A Complicated Memory  Lesley-Anne Scott

We left Zimbabwe, the troubled country of my birth in Africa, some some two years ago ago. In many ways I feel as if I have deserted a friend who is without hope. I sat together with my husband last evening, watching some television before retiring. It had been a full day and this was a place to unwind and slow down. Although seated in Cape Town, South Africa, hundreds of miles from what was our home in Zimbabwe, my mood was usurped as a wild life program presented. Hijacked beyond firmly established boundaries, which keep emotional responses to the familiar in check, the visuals replaced reality reminding me of a childhood homesickness. That twist and kneading massage of the solar plexus, acknowledging the absence of so much more than just my home. I miss the essence of the land and although the storms build here in their own splendor, the picture it is not the same.

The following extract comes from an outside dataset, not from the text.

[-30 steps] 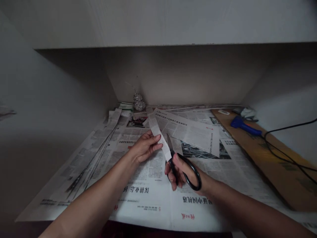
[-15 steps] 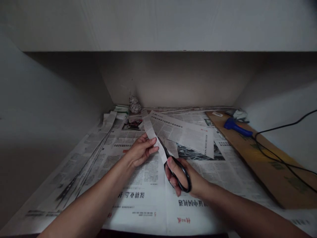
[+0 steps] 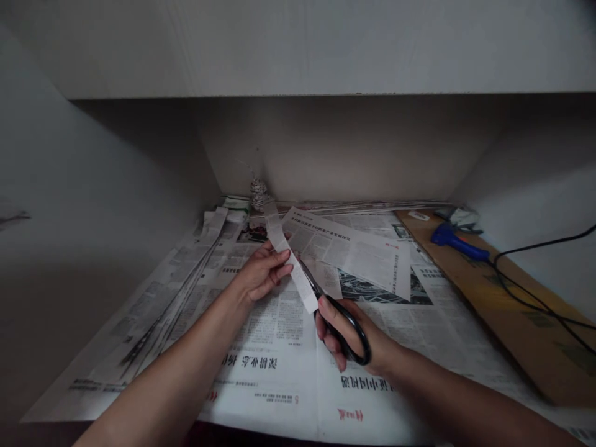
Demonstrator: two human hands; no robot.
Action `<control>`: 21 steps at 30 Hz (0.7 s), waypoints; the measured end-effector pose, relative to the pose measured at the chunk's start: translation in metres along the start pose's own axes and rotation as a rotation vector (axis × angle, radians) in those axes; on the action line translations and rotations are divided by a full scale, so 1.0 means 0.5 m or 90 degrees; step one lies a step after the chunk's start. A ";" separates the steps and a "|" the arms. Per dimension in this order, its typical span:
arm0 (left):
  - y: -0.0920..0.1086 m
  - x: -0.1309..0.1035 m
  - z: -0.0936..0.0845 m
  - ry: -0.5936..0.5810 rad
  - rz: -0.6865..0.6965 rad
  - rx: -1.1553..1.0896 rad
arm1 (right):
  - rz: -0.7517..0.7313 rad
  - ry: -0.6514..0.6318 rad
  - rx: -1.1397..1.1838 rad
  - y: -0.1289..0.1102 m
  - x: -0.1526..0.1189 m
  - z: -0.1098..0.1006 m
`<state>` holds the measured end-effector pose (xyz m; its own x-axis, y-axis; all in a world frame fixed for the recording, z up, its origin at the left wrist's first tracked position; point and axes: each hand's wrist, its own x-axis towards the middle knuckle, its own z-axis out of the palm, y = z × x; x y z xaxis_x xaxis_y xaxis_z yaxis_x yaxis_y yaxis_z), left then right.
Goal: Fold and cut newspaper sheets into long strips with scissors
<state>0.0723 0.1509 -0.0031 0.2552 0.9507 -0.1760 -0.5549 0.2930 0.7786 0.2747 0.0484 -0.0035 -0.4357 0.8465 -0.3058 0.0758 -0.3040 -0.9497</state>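
Observation:
A long narrow newspaper strip (image 3: 302, 287) is pinched between the thumb and fingers of my left hand (image 3: 266, 271). It slants from the back of the surface down toward my right hand (image 3: 350, 332). That hand grips black-handled scissors (image 3: 361, 338), thumb and fingers on the loops. Their blades point away to the upper left, along the right edge of the strip; whether they are parted is hard to see. Beyond the hands lies a cut newspaper sheet (image 3: 372, 257), over other printed sheets.
Newspaper (image 3: 288, 419) covers the work surface. Long paper strips (image 3: 181, 292) lie at the left. A coiled paper bundle (image 3: 258, 194) stands at the back. On the right, a blue glue gun (image 3: 459, 242) with a black cord rests on cardboard (image 3: 507, 316). A white panel (image 3: 326, 49) overhangs the back.
The scissors have shifted slightly right, away from the strip's near end, which now shows more fully below my left fingers. The whole view has swung a little to the left.

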 end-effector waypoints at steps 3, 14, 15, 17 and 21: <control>-0.006 -0.006 0.006 -0.023 0.003 0.018 | -0.020 -0.027 0.008 0.008 0.004 -0.004; -0.035 -0.019 0.026 -0.059 -0.020 0.033 | -0.087 -0.052 -0.014 0.011 0.008 -0.009; -0.035 -0.019 0.026 -0.057 -0.019 0.032 | -0.082 -0.041 -0.002 0.013 0.008 -0.007; -0.035 -0.018 0.026 -0.052 -0.014 0.028 | -0.064 -0.008 0.026 0.016 0.008 -0.001; -0.036 -0.017 0.025 -0.045 0.005 0.030 | -0.036 0.037 0.064 0.010 0.002 0.013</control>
<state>0.0901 0.1362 -0.0082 0.3072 0.9430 -0.1283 -0.5194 0.2791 0.8077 0.2689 0.0452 -0.0082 -0.3835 0.8868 -0.2579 -0.0393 -0.2947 -0.9548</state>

I miss the clouds…. Extensive, white, cumulous, tinged in darkness, piled up and rolling higher and upward from the horizon, to a place where they encircle me in their humid and blanket warning of rain. Thirst breaking drops gather momentum, pulled to the earth, fast falling and stinging. Harder they tumble, drenching clothes and melding them to shape and form. Just seconds only from dry to drenched, from walking to running and laughing, to finally collapsing breathless behind the safety of the back door and standing in a pool of water from heaven. Curls damp and twisting, the sweet taste of rain as it trickles down, clothes sticking and clinging, peeled off and discarded for steamy water filling the tub. Coffee, hot and sweet, blended with the sensual pleasure of rain thundering down on the hot tin roof invoking an archetypal memory.

I pine for, and times there are, when caught unaware, I stumble upon them in places unexpected. On a screen, on a page, in an image sliding across a monitor. They surprise me, reminding me of season upon season of thunderstorms taken for granted, where I lived within the notion that their experience would be forever mine.

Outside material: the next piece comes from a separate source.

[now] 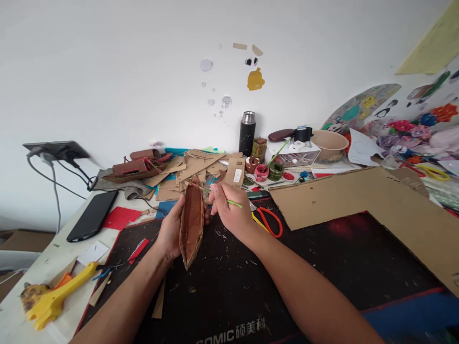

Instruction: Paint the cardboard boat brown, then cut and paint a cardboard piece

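My left hand [171, 231] is wrapped round a small cardboard boat hull [192, 220], its hollow inside coloured reddish brown and its rim bare cardboard. The hull stands nearly upright on its end above the black mat [222, 286]. Pinched in my right hand [231, 208] is a thin paintbrush with a green handle [234, 204]. Its front end points toward the hull's upper right side; whether the tip touches is hidden by my fingers. Behind my hands sit open paint pots, one pink [261, 173], one dark green [276, 171] and one brown [253, 165].
Scissors with red handles [270, 223] lie right of my right hand. A large cut cardboard sheet [315, 196] covers the right side. Cardboard scraps [201, 167], a brown model boat [138, 169] and a black thermos [247, 134] stand behind. A yellow glue gun [64, 294] and phone [92, 217] lie left.
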`<action>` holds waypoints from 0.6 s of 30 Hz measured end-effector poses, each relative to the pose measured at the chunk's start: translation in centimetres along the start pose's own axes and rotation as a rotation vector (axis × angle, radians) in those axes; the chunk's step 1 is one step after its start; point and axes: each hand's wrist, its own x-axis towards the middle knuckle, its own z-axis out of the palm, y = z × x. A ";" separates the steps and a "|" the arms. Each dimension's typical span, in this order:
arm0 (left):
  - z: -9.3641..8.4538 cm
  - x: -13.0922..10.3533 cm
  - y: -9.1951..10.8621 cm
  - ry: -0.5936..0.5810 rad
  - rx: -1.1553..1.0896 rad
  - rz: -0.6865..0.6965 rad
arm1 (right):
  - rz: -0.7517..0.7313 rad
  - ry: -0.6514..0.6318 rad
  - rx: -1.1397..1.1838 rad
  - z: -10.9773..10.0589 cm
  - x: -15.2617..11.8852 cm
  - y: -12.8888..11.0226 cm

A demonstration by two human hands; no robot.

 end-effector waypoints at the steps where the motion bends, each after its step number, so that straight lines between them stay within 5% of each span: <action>1: 0.0 0.0 0.0 0.006 0.002 -0.006 | 0.007 -0.006 0.006 0.0 0.0 0.0; 9: 0.8 -0.3 0.6 0.038 0.033 -0.032 | 0.226 -0.025 0.379 0.9 0.0 0.1; 18: 0.6 0.0 0.9 -0.072 -0.002 -0.063 | 0.255 -0.080 0.406 1.2 -0.3 0.3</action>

Now, here they were again… before my eyes, startling me – brown dusty savannah, game beneath a tree and the lifted lens, like an all seeing eye, focuses to capture the clouds...ominous and rolling, transporting them, without warning into my vision. So vibrant, as to experience the perfume of dust settling into the damp spaces where I walk in dreams, those messengers of the night which haunt my imaginings. Every aspect of myself transported back into all which holds me captive still, all which binds me as willing prisoner, for I would never be set free. I balance the thought as the words tumble in surprise and yearning – ‘I miss the clouds…’

I catch my breath at the pain it invokes, for I am startled into a place of absolute longing, like an un-assuaged thirst. The mirage hastens past all reason, from belly to breast in one inhalation, settling in a stinging dam behind my eyes, an amygdalin response to the rush of remembrance. I recall, I memorize, I ache for and experience the intangible absence of that which was once as familiar as my own breath. Refreshed again, acknowledged… my bitter-sweet attachment to the clouds which carry the rains to Zimbabwe.

There have been times, throughout my life there, when I would anticipate and fantasize about not being there. For the one purpose of being able to remember and long for and scribe. Perhaps because experience has taught me, that there is a significant aspect of appreciation whose expression stands guarded by the need for goodbye, and there is little as poignant or curative as defining the absent and articulating it. Cumulous as a cloud, words gather and fall like rain, beating an innovative and un-trodden pathway through the passages of the mind, culminating in the sweet taste of tears and the warmth of holding near to the heart, a complicated memory.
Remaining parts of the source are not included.